The nation’s largest life science developer said it recorded a $90.8 million impairment charge on the redevelopment site and will sell it by the end of the year.

“Since our acquisition, the macroeconomic environment has changed. Upon our reevaluation of the project’s financial outlook and its alignment with our mega campus strategy, we decided not to proceed with this project,” Alexandria stated in its third-quarter earnings report.

Alexandria did not specify which properties are included beyond describing them as self-storage and industrial parcels. In 2020, Alexandria paid $168.5 million to acquire the nearly 6-acre 380 and 420 E St. parcels in South Boston. They currently are occupied by a self-storage facility and trucking terminal.

An Alexandria spokesperson did not immediately respond to an inquiry.
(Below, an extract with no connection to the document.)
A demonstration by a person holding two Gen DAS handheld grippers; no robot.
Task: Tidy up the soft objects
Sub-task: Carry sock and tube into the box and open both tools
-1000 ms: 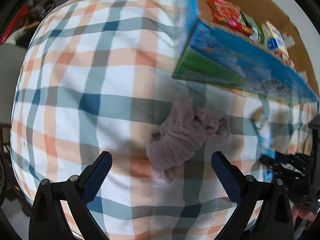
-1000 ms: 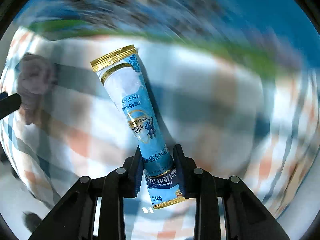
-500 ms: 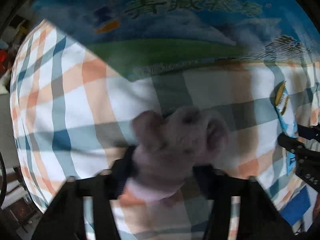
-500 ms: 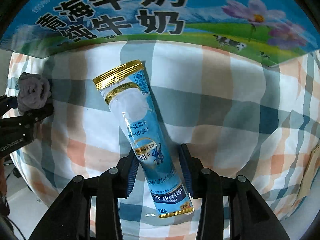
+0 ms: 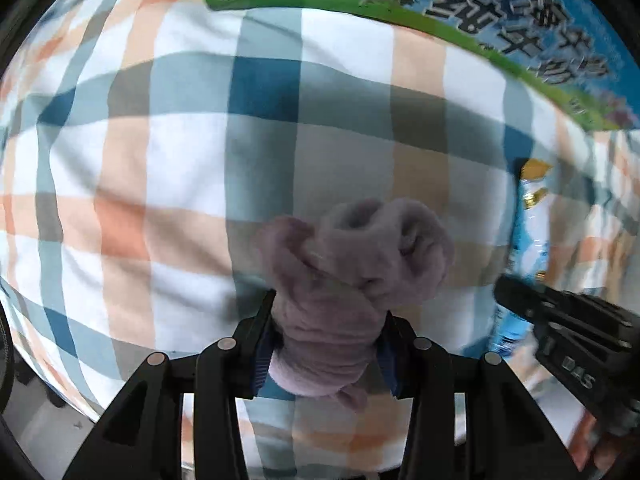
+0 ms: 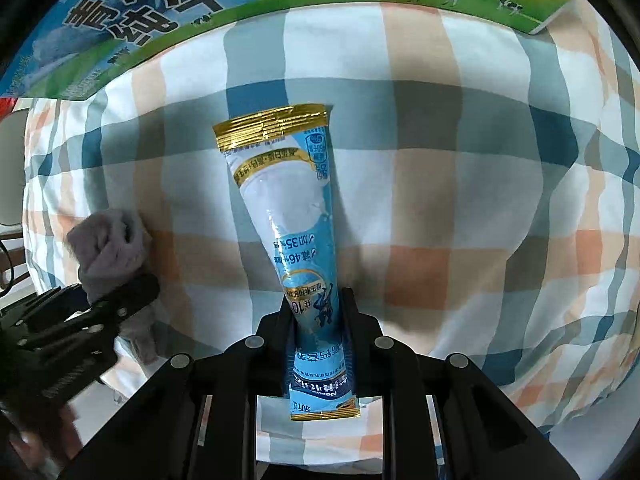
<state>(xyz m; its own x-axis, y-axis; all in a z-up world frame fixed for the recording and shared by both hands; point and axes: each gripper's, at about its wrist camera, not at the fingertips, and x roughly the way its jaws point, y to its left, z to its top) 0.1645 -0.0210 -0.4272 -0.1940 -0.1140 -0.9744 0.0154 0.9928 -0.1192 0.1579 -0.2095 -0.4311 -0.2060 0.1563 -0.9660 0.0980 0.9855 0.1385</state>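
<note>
My left gripper (image 5: 326,332) is shut on a crumpled mauve cloth (image 5: 352,276), held over the plaid tablecloth (image 5: 160,160); the cloth also shows at the left of the right wrist view (image 6: 112,252), with the left gripper (image 6: 116,300) below it. My right gripper (image 6: 318,320) is shut on the lower part of a long blue sachet with gold ends (image 6: 292,216), which points away from me. The sachet shows at the right edge of the left wrist view (image 5: 528,232), above the right gripper (image 5: 516,296).
A blue and green milk carton box (image 6: 200,12) with black Chinese lettering stands at the far side of the table, also in the left wrist view (image 5: 500,20). The table's near edge (image 5: 80,412) runs below my left gripper.
My left gripper went from open around the cloth to shut on it and lifted it. My right gripper loosened, then closed again on the sachet. Both moved closer to the milk box.
</note>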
Mirroring trends in many of Greater Boston’s lab submarkets, vacancies in the Seaport District have shot up in the past 12 months amid a sharp decline in real estate expansion by biotechs and big pharma alike.

Local companies have continued to add inventory in sublease listings, including 11 that listed space in the third quarter, according to a CBRE report.

The 5.1-million-square-foot Seaport submarket currently has a 36.5-percent availability rate and a 5.8 percent direct vacancy rate, according to CBRE. Since Jan 1, the submarket has nearly 196,000 square feet of negative absorption, and now has recorded negative absorption for five consecutive quarters, CBRE reported.

Asking rents have fallen 5.2 percent from all-time highs and ended the third quarter at $105.96 per square foot on a triple-net basis.

Alexandria owns 75 properties in Greater Boston totaling nearly 13.2 million square feet, representing 28 percent of its total portfolio.